Volatility: If executed successfully, over the medium term, such strategies tend to exhibit a lower risk profile than a long-only or short-only strategy. While that may be true for long/short strategies in general, any specific investment allocation may prove to be riskier than a long-only investment, as it is possible to lose money on both the long and the short positions.

Positive or Negative Carry? That depends. As long/short strategies, they tend to borrow (go short) in something to buy (go long) something else. Depending on the strategy, they might have a positive or negative carry; that means the carrying cost of an absolute return strategy might be low (although this is not necessarily the case).

Track records? One reason many investors have moved on from absolute return strategies is because they had a lackluster track record during the roaring bull market. In the context of this discussion, this should neither come as a terrible surprise, nor be a reason not to consider them going forward. During the bull market, higher risk assets tended to outperform, whereas anything that was lower volatility by design quite possibly under-performed. Further, when equities go up, up and up, the risk/return tradeoff for alternative investments appears less appealing to some. To us, we see what we believe are compressed risk premia in equities as a reason to favor alternatives.

A challenging sandbox. A common criticism of absolute return strategies is that they play in a difficult sandbox. There is no ‘beta', i.e. there often is no benchmark. So comparisons are difficult. An equity investor leans back and feels smart when the markets go up. An absolute return investor has to ‘generate alpha', i.e. have an ability to make money independent of market direction..

Nobody said it's easy. The criticism is fair, but the reason why some - including yours truly - pursue absolute return strategies is because we see a world where asset prices are expensive and where traditional ‘carry' strategies might go into reverse. An absolute return strategy might offer investors the opportunity to diversify and help navigate challenging markets. Notably, it may be worthwhile to consider an alternative strategy that deals in markets that are liquid, such as the currency space. In the UK, some real estate funds have suspended redemptions - that's not the type of alternative we are thinking of. Investors that believe stocks always go up, should not bother. However, others might want to have a look.

It's about investment process and risk management. So how does one choose an absolute return strategy if the track record has been lackluster? In our opinion, it's about investment process and risk management. With regard to investment process, it's about understanding how the portfolio manager seeks to generate absolute return. With regard to risk management, the proof may be in the pudding when it comes to rough patches in the market.

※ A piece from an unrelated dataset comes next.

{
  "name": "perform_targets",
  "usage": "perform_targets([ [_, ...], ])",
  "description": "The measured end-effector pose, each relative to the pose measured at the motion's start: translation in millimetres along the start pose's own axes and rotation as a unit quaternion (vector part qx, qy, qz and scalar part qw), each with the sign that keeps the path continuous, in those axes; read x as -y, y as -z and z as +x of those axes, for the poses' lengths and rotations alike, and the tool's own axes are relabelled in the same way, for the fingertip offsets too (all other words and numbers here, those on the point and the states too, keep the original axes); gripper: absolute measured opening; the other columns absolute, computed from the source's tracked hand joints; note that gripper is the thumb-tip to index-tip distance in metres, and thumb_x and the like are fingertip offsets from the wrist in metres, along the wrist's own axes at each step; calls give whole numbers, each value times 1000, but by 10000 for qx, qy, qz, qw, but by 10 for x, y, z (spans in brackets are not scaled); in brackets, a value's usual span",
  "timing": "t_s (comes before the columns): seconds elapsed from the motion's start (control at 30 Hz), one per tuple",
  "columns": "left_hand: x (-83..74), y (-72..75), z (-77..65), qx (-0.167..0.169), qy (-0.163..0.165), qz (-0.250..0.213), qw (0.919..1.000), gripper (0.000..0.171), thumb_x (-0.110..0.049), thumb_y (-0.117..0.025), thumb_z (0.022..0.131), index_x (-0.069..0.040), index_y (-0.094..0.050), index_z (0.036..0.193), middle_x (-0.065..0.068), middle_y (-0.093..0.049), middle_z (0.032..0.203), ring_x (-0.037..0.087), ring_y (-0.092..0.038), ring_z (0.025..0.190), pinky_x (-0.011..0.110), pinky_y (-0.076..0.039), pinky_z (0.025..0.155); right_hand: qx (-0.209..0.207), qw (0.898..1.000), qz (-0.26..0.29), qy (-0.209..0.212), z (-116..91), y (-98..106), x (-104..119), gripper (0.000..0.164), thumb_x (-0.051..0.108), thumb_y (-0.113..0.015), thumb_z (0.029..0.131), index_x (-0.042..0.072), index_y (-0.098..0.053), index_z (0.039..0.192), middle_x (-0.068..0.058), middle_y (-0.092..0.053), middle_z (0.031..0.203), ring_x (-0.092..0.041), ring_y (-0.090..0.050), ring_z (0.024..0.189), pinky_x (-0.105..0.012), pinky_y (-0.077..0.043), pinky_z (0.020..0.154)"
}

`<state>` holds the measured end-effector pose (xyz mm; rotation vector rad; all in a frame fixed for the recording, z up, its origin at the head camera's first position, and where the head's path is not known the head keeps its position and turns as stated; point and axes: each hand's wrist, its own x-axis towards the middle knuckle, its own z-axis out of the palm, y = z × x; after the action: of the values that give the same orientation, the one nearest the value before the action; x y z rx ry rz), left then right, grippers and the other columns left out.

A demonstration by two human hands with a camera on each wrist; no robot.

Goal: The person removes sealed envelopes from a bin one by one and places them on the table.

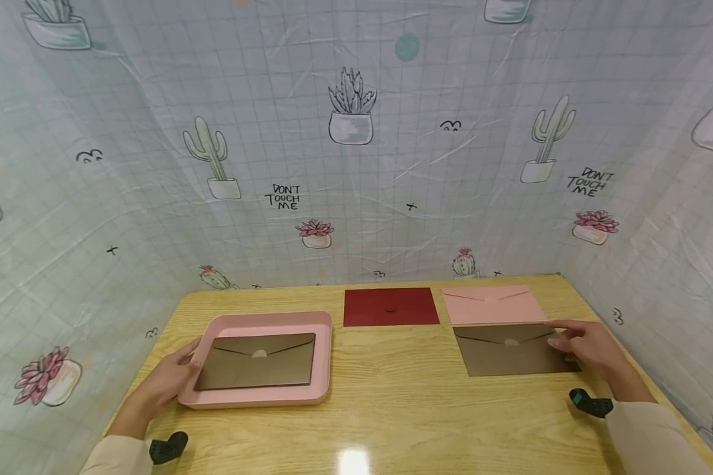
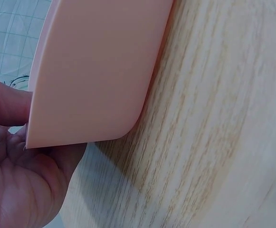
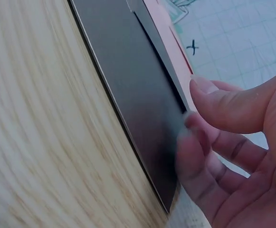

Case study: Merk Absolute Return Currency Fund. Blatantly self-serving, let me discuss this in the context of our own absolute return strategy. I'll conveniently skip over any rough patches the Fund has had in the past (feel free to contact us to discuss these in more detail), but would like to explain why we have dedicated large resources to make this product into the one it is today. The motivation is obvious: we are negative on both stocks and bonds, but want to do something about it rather than merely complain. While we may not have the solution to all the ills in the world, we believe absolute return strategies may have the potential to help investors navigate what's ahead.

When it comes to investment process, the Fund may utilize statistical currency analysis to manage overall portfolio risk. We have turned risk analysis into what may be considered its own volatility strategy. That is, the Fund may take different risk environments and risk dispersion amongst currencies into account. When markets show signs of stress, we have the ability to emphasize risk sentiment analysis; in contrast, when markets are quiet, we have the ability to emphasize other strategies that may be more suited for calmer environments. We call this regime management. In the context of our discussion that we may be in an environment where negative carry wins the day, it may be noteworthy that this Fund might benefit from a focus on risk as a strategy.

That's not the same as risk management, which is a separate layer. While the vote for the UK to leave the European Union ("Brexit") may be just a brief data point, let me just state from the Fund's attribution analysis: "The period around the U.K. referendum generated another spike in volatility in global markets, which MABFX managed to profit from due to its regime framework analysis and focused risk management." In our outlook, we write:

We continue to see more evidence that global markets have entered a new risk regime of increased asset volatility and financial instability. In past outlooks, we have warned that investors are vulnerable to these trends, and continue to believe that our blend of fundamental and quantitative systematic investing, using a non-directional approach, is the appropriate strategy to extract uncorrelated alpha in this environment.